Just a few days after announcing that he'd be signing with L.A., Sasaki flew across the Pacific to spend some time in his new home city. And really, what good is living as a sports star in Los Angeles if you're not going to parlay it into courtside seats to take in LeBron James and the Los Angeles Lakers?

Sasaki was front and center at Crypto.com Arena for the Lakers' win over the Washington Wizards on Tuesday night. And he didn't just take in the game: He also got to meet LeBron himself, who came over and dapped him up before tip-off.

All of which is understandable; if you were 23 years old with every Major League team banging down your door, wouldn't you have a hard time saying no to the Dodgers? They're the Dodgers, after all, and being famous in L.A. is unlike being famous anywhere else in the country. You can hardly blame Sasaki for making the choice he did, or for wanting to live it up amid LeBron and all the many other stars who call SoCal home.

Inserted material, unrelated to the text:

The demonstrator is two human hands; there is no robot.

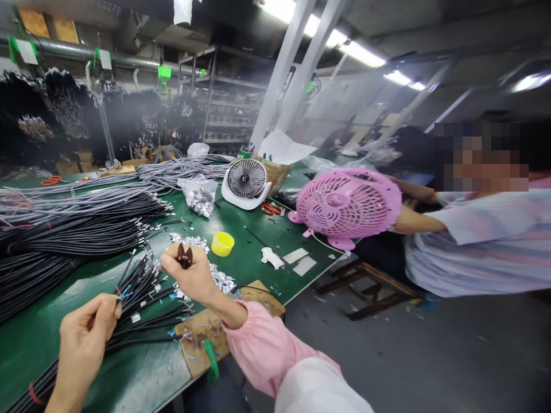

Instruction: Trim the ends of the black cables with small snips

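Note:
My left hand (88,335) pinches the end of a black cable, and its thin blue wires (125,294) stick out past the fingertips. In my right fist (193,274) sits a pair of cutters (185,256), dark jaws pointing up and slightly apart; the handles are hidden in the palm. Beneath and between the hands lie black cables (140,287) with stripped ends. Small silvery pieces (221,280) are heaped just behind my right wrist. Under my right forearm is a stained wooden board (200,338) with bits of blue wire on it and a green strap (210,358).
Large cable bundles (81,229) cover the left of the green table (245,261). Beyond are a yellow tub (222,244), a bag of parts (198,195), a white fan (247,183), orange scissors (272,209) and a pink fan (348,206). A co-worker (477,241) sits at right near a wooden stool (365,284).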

We probably could've done without the month-long song and dance, though. Wolfe successfully portrayed Sasaki as something other than a young athlete looking to enjoy being a young athlete, snookering several fan bases in the process. In reality, the righty always wanted to be a Dodger, for all the reasons seemingly everyone else in baseball wants to be a Dodger right now. It's just that most of them don't spend time trying to convince us otherwise.